At that moment his beautiful sixteen-year-old daughter managed to gracefully walk down a staircase while balancing her weight on a pair of crutches. Our Cambodian friend told us how on a fateful childhood day she and her father were driving back home when the bike drove over a buried land mine. She lost her left leg, almost completely from the waist down.

“What’s your biggest wish?” I asked her.

She replied, “I wish I had the money to study and become an accountant so I can help my family.”

Jorge Henao

3.

I cannot pinpoint the exact moment when I was struck by an odd sensation — a vulnerability — as though I was missing something essential. Maybe it was when I reached my hands into my pants pocket, expecting to feel a cold jagged edge, followed by the trail of soft braided leather, only to come up empty. Or perhaps it was my ears straining to hear a soft jingle-jangle.

I was at the start of my backpacking trip in Australia, and realized the nakedness of not possessing any keys. At that moment, I had no car, or home to lock up. I was carrying everything I needed on my back. It felt free and foreign at the same time.

This feeling comes back into memory from time to time. It reminds me that I live in a culture of accumulating and retaining “stuff.” As I pass each chapter of adulthood, I make an effort to not have my possessions own me, and sell or give away items that I no longer use. I remind myself it is experiences I want to accrue, as creating memories is the most valued treasure I can ever own.

Pam Remai

4.

I’m impatient even in the least trying circumstances. I’d been living in Nepal for a year, and on a rare clear day in June’s monsoon it was time to leave. In airports I’m always on the cusp of becoming a monster. This time, I threw a tantrum because the check-in staff was talking rudely about me in Nepali, thinking I wouldn’t understand. I marched onto that aeroplane relieved to be leaving the country that, on this morning, I believed had treated me badly.

My seat on the Turkish Airlines flight to Istanbul was on the right-hand side, which on a west-bound flight over the Himalayas means potential views — although I hadn’t expected much during monsoon.

What I witnessed silenced me physically and internally, it silenced the noise in my head.

The jagged white of the Annapurnas against the cold blue expanse of sky turned to the arid plains of northern India. Pakistan’s Karakoram remained on the horizon as the orange canyons of Afghanistan sunk towards the earth’s core, then became the vast emptiness of the Iranian desert. My camera was tightly stowed above and I left it there, as nothing could capture the humbling merge of peak into desert.

Elen Turner

5.

The morning air was rich with the smells of hot earth, warm tortillas and wood smoke.

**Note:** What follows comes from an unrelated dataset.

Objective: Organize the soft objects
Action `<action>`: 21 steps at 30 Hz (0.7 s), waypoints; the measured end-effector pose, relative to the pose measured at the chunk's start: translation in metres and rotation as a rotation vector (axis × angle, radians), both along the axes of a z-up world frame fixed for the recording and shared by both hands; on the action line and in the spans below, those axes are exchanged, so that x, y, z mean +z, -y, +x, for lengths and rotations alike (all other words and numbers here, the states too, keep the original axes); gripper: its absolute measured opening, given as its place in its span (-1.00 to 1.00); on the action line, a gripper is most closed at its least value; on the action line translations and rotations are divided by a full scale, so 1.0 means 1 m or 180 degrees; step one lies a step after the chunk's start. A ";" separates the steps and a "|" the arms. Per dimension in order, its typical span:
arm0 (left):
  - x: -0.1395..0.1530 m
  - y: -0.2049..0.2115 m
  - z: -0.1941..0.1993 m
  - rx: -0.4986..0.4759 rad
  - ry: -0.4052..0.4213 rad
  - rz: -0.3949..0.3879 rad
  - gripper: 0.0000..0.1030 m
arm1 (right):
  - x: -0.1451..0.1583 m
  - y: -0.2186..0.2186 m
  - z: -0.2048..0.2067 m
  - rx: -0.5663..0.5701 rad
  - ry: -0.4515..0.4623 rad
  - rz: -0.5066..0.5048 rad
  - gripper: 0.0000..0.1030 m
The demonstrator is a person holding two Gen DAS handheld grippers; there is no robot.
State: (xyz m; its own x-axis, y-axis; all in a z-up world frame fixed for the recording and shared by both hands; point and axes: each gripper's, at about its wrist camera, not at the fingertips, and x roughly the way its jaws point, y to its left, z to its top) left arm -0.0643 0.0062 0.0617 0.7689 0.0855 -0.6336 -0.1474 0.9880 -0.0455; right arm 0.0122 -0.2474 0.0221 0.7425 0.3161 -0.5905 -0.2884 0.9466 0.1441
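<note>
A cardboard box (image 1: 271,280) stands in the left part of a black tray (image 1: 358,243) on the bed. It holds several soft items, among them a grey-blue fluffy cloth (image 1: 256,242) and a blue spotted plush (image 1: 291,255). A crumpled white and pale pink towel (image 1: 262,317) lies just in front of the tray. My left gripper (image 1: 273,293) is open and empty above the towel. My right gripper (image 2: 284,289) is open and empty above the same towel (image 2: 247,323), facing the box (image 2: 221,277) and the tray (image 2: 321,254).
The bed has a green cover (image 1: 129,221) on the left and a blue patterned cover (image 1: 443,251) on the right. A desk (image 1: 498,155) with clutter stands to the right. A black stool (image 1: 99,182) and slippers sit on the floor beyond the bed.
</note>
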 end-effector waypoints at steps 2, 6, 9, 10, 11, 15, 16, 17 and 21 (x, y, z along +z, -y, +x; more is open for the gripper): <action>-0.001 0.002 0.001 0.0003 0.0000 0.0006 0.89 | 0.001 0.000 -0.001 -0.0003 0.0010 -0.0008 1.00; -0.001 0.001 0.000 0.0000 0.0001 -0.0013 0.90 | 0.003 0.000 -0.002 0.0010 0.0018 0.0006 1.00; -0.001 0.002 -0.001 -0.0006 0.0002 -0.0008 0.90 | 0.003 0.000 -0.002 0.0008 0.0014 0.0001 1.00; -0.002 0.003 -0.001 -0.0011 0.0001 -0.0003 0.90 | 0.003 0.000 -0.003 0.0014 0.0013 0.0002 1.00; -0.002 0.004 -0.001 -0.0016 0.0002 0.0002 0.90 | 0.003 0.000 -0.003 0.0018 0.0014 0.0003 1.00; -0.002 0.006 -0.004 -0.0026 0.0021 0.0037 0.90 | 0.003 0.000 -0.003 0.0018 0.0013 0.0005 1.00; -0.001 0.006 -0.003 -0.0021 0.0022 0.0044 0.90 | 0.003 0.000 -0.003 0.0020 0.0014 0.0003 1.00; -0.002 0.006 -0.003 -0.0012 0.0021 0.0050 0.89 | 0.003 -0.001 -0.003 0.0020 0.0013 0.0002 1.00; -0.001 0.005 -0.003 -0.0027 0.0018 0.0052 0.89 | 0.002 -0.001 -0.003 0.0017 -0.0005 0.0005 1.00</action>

The distant echoes of laughter seeped in through the chinks in the adobe walls, muffling, but never quite overwhelming, the bright sounds of conversation.

Hundreds of eyes lined the barbwire fence of the kindergarten we pulled up to, each Nicaraguan child on tiptoe trying to be the first to see the strange gringos. I felt a soft touch on my hand as I entered. A pair of huge brown eyes looked up at me. Su nombre? Maria.

She led me down a path past houses built of cardboard and black plastic Hefty bags. The lucky ones had tin roofs. There were no cars, no pools, no running water, yet people still emerged from their homes, smiling.

When it was time to leave I was with Maria still. Hand in hand we made our way toward the bus, walking at a snail’s pace so as to avoid the sting of inevitable goodbyes. She stopped me and slipped from her finger a small silver ring. Mi amiga. Te amo. I love you, she said, slipping it onto my own.